# [SOURCE INFORMATION]

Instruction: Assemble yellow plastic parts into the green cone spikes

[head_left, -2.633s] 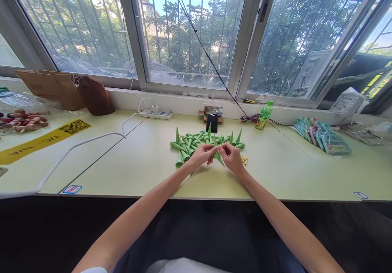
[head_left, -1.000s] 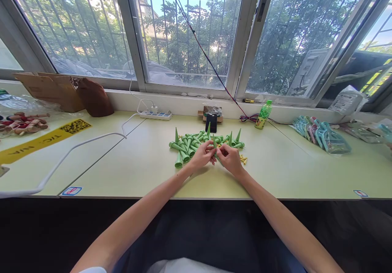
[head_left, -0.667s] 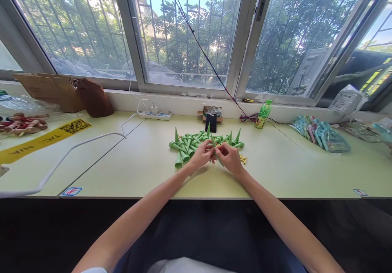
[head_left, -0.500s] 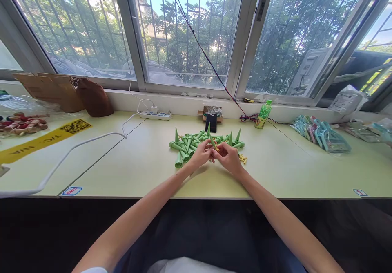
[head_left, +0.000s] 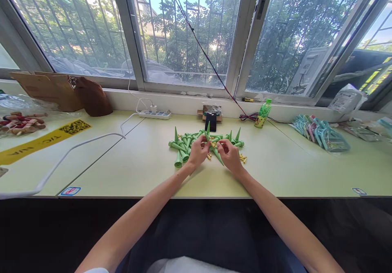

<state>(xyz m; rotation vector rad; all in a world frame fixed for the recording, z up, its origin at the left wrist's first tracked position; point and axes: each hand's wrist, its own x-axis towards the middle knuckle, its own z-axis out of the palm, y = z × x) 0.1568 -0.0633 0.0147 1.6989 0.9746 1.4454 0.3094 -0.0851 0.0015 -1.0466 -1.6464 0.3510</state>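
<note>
Both my hands work at the near side of a pile of green cones [head_left: 183, 144] with flared ends. My left hand [head_left: 198, 152] is closed in a pinch beside the pile; what sits between its fingertips is too small to make out. My right hand [head_left: 229, 154] is also pinched, its fingertips at some small yellow pieces [head_left: 213, 145]. Between the hands a single green cone [head_left: 218, 157] slants with its point toward me; I cannot tell whether a finger touches it. More yellow pegs [head_left: 243, 158] lie right of my right hand.
Behind the pile, a black phone [head_left: 211, 121] leans on a small box. A green bottle [head_left: 263, 113] stands back right, bagged pastel items [head_left: 321, 134] farther right. On the left are a power strip [head_left: 155, 115], a white cable [head_left: 82, 141] and red-and-tan wooden pieces [head_left: 23, 124].
The green cone held between both hands has come down and now points toward me. My hands have moved slightly apart, with the fingertips at the yellow pieces.
</note>
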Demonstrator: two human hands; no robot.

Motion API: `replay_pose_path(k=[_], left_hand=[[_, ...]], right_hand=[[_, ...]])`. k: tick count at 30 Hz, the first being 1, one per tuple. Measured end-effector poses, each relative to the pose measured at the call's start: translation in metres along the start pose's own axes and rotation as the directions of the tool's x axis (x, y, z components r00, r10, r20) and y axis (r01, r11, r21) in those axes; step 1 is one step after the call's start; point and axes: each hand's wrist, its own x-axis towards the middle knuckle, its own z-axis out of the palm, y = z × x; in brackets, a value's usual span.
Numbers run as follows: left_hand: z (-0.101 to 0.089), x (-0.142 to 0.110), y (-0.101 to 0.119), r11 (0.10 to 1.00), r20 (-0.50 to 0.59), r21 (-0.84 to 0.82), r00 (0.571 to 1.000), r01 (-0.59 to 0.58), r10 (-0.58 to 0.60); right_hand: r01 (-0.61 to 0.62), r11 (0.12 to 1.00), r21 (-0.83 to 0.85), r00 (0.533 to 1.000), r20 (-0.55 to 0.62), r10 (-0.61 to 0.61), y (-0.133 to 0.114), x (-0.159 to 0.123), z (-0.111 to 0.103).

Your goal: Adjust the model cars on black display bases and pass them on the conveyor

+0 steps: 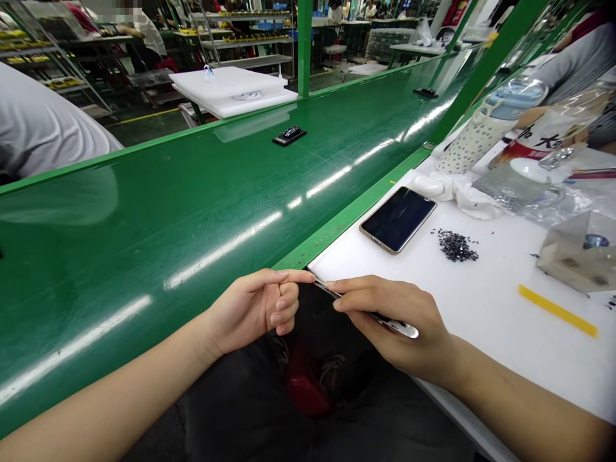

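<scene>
My left hand (260, 303) is over my lap, its index finger stretched out to the right. The other fingers curl towards the palm, the thumb lies along the index finger, and no object shows in the hand. My right hand (399, 314) grips metal tweezers (404, 329) between thumb and fingers. The tweezers' points meet the tip of my left index finger; whether a tiny piece sits there is too small to tell. A pile of small black shiny pieces (456, 246) lies on the white worktop (481, 308) beyond my right hand.
A phone (398, 219), a yellow strip (557, 311), a clear container (580, 250) and a dotted bottle (474, 138) are on the worktop. Along the left runs a green conveyor belt (202, 212) carrying a black model car on a base (289, 134). Co-workers sit nearby.
</scene>
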Motion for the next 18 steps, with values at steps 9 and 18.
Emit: replay_pose_path(k=[9, 18], left_hand=[[0.0024, -0.0004, -0.0002, 0.999, -0.015, 0.030, 1.000, -0.010, 0.010], [0.0035, 0.0002, -0.0005, 0.998, -0.011, 0.057, 1.000, -0.024, 0.024]], right_hand=[[-0.008, 1.000, -0.014, 1.000, -0.014, 0.007, 0.0006, 0.0001, 0.0003], [-0.022, 1.000, -0.003, 0.999, -0.023, 0.022, 0.0000, 0.0007, 0.0006]])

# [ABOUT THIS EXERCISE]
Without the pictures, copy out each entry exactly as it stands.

# [FINAL ANSWER]
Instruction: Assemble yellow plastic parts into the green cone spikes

[head_left, -2.633s] 
[head_left, -1.000s] 
[head_left, -0.667s] 
[head_left, -0.500s] 
[head_left, +0.000s] 

<state>(xyz m; rotation vector rad; all in a world frame fixed for the recording, z up, its origin at the left wrist's first tracked position; point and axes: each hand's wrist, its own x-axis towards the middle knuckle, its own z-axis out of the palm, y = z × x) 0.1568 -0.0633 0.0147 1.6989 0.9746 1.4454 0.3094 -0.0851 0.0015 -1.0466 -1.6464 0.3510</state>
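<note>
Both my hands work at the near side of a pile of green cones [head_left: 183, 144] with flared ends. My left hand [head_left: 198, 152] is closed in a pinch beside the pile; what sits between its fingertips is too small to make out. My right hand [head_left: 229, 154] is also pinched, its fingertips at some small yellow pieces [head_left: 213, 145]. Between the hands a single green cone [head_left: 218, 157] slants with its point toward me; I cannot tell whether a finger touches it. More yellow pegs [head_left: 243, 158] lie right of my right hand.
Behind the pile, a black phone [head_left: 211, 121] leans on a small box. A green bottle [head_left: 263, 113] stands back right, bagged pastel items [head_left: 321, 134] farther right. On the left are a power strip [head_left: 155, 115], a white cable [head_left: 82, 141] and red-and-tan wooden pieces [head_left: 23, 124].
The green cone held between both hands has come down and now points toward me. My hands have moved slightly apart, with the fingertips at the yellow pieces.
</note>
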Demonstrator: two human hands; no robot.

Motion API: `replay_pose_path(k=[_], left_hand=[[_, ...]], right_hand=[[_, ...]])`. k: tick count at 30 Hz, the first being 1, one per tuple. Measured end-effector poses, each relative to the pose measured at the call's start: translation in metres along the start pose's own axes and rotation as the directions of the tool's x axis (x, y, z components r00, r10, r20) and y axis (r01, r11, r21) in those axes; step 1 is one step after the call's start; point and axes: each hand's wrist, its own x-axis towards the middle knuckle, its own z-axis out of the palm, y = z × x; in brackets, a value's usual span.
Numbers run as follows: left_hand: z (-0.101 to 0.089), x (-0.142 to 0.110), y (-0.101 to 0.119), r11 (0.10 to 1.00), r20 (-0.50 to 0.59), r21 (-0.84 to 0.82), r00 (0.571 to 1.000), r01 (-0.59 to 0.58), r10 (-0.58 to 0.60); right_hand: r01 (-0.61 to 0.62), r11 (0.12 to 1.00), r21 (-0.83 to 0.85), r00 (0.533 to 1.000), r20 (-0.55 to 0.62), r10 (-0.61 to 0.61), y (-0.133 to 0.114), x (-0.159 to 0.123), z (-0.111 to 0.103).

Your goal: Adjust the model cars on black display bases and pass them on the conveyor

+0 steps: 

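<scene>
My left hand (260, 303) is over my lap, its index finger stretched out to the right. The other fingers curl towards the palm, the thumb lies along the index finger, and no object shows in the hand. My right hand (399, 314) grips metal tweezers (404, 329) between thumb and fingers. The tweezers' points meet the tip of my left index finger; whether a tiny piece sits there is too small to tell. A pile of small black shiny pieces (456, 246) lies on the white worktop (481, 308) beyond my right hand.
A phone (398, 219), a yellow strip (557, 311), a clear container (580, 250) and a dotted bottle (474, 138) are on the worktop. Along the left runs a green conveyor belt (202, 212) carrying a black model car on a base (289, 134). Co-workers sit nearby.
</scene>
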Motion for the next 18 steps, with values at steps 9 and 18.
Emit: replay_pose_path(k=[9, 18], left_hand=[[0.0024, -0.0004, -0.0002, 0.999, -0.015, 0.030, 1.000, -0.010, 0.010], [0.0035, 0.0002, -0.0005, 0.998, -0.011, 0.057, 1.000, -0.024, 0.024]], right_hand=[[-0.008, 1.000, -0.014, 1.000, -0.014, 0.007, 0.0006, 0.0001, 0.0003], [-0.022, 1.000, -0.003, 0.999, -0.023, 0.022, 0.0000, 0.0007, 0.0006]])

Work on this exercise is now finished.